のき

正欲ののきのネタバレレビュー・内容・結末

正欲(2023年製作の映画)
4.2

このレビューはネタバレを含みます

人とは違うベクトルの性欲をもった主人公たちの話。主人公の「ずっと地球に留学しているみたいな感覚」「無事に死ぬために生きている」という言葉が印象的。性欲に限らず、人はみんな普通じゃない一面を持ってるけど、その持って生まれた性がたまたま世間から受け入れられるものじゃなかったとき、世の中のルールに自分の性を拒まれたときに、人はどう生きていけるのか。大学で社会からドロップアウトしてしまった人たちのリアルを学んだ時から、なんとなくずっと考えていたテーマだったが、それがものすごくリアルに描かれた作品。昨今の、世の中の風潮に合わせた薄っぺらい多様性万歳の政治活動や企業広告に嫌気が刺しているのもあり、ぜひいろんな人に観てほしい。

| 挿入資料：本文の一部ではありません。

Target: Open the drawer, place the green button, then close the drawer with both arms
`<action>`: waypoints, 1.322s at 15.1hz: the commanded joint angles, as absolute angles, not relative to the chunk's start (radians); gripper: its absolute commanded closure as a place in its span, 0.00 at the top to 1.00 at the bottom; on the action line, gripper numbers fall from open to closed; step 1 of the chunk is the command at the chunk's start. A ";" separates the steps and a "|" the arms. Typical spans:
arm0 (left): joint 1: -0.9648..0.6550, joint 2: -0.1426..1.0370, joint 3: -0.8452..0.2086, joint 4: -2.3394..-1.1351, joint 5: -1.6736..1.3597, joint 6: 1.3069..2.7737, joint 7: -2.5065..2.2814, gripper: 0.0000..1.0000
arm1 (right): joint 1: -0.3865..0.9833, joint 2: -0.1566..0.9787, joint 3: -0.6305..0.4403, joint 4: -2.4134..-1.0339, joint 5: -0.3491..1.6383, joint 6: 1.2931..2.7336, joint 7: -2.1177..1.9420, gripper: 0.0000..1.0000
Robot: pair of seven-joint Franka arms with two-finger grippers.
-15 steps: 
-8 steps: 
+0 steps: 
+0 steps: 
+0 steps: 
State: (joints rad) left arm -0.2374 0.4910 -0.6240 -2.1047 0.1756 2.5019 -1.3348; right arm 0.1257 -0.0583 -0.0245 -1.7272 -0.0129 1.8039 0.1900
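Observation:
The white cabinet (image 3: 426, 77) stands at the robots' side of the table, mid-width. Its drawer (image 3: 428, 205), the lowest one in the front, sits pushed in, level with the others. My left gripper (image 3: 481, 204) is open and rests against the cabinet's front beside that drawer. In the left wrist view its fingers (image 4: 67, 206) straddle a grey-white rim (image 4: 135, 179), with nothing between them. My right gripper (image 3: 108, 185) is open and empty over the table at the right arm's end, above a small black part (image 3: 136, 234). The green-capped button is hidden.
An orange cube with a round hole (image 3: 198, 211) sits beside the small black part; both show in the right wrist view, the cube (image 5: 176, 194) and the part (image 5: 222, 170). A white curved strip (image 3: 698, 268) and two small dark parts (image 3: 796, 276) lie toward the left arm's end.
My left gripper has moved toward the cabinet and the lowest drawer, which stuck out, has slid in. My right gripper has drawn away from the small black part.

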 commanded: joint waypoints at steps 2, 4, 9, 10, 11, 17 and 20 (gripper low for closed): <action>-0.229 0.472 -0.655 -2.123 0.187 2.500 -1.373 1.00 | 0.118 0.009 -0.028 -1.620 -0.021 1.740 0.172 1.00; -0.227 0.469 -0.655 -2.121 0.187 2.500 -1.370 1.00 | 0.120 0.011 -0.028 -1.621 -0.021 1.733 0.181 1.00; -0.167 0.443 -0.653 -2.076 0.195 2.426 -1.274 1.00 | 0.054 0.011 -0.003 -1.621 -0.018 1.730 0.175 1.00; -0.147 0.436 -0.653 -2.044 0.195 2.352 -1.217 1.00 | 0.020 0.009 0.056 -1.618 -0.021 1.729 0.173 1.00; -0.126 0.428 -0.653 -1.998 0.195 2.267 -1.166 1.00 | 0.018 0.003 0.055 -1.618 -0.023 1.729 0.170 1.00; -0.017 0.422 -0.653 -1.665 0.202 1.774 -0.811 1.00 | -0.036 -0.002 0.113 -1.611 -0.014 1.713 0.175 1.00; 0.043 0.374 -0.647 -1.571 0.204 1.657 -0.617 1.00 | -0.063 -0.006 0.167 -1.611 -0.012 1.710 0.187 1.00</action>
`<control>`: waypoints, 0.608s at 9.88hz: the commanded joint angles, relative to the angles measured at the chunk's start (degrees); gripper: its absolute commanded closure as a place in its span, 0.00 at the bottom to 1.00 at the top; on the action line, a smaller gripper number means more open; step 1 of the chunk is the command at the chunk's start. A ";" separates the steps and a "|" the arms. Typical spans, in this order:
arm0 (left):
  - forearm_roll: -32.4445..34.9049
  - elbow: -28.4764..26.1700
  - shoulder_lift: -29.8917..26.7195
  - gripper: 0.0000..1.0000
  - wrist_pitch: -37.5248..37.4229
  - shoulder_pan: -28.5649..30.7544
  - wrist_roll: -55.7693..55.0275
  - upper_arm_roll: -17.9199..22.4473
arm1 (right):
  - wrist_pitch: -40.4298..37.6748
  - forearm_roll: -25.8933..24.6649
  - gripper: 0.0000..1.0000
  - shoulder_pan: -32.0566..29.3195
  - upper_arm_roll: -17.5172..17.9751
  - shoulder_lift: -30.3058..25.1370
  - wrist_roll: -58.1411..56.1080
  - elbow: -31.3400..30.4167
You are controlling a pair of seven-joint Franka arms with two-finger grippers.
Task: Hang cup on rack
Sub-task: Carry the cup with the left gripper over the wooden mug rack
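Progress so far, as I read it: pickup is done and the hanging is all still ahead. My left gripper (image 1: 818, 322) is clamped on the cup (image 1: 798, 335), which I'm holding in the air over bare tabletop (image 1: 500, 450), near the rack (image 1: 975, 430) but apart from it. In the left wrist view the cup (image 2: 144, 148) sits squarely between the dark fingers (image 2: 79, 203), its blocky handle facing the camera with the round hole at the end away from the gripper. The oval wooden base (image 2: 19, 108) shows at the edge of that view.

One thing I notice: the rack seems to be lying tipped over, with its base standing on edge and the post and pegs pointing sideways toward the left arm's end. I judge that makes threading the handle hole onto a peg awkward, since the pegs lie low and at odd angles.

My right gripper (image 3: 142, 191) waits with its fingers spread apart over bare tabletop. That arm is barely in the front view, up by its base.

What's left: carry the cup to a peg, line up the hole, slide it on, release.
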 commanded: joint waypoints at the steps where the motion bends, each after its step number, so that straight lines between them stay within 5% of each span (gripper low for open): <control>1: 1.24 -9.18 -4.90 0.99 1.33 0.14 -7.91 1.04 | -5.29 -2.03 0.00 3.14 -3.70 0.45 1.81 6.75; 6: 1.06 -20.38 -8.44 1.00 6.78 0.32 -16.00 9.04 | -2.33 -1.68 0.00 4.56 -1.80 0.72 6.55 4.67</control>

本作とは関係ないが、”好きになると血を吸いたくなる”という性を持って生まれたヒロアカのトガヒミコというキャラクターを思い出した。一見すると猟奇的殺人犯だが、生まれ持った性によって、生きてるだけで犯罪者になってしまう当事者の生きづらさや葛藤は計り知れない。リアルなところにいくと児童性被害の問題になり、子どもの精神的・肉体的ダメージを考えると断じて許されないと思うが、決して理解されない自分の性を誰にも共感されないまま、必死に普通を装って普通に生きていく辛さにも、できるだけ目を向けて考えたいと改めて思わされた。タイトルも秀逸。

セックス経験してみるシーンだけ違和感。普通を演じてた大人二人がさすがに知らなすぎて、演出として唯一わざとらしさを感じてしまった。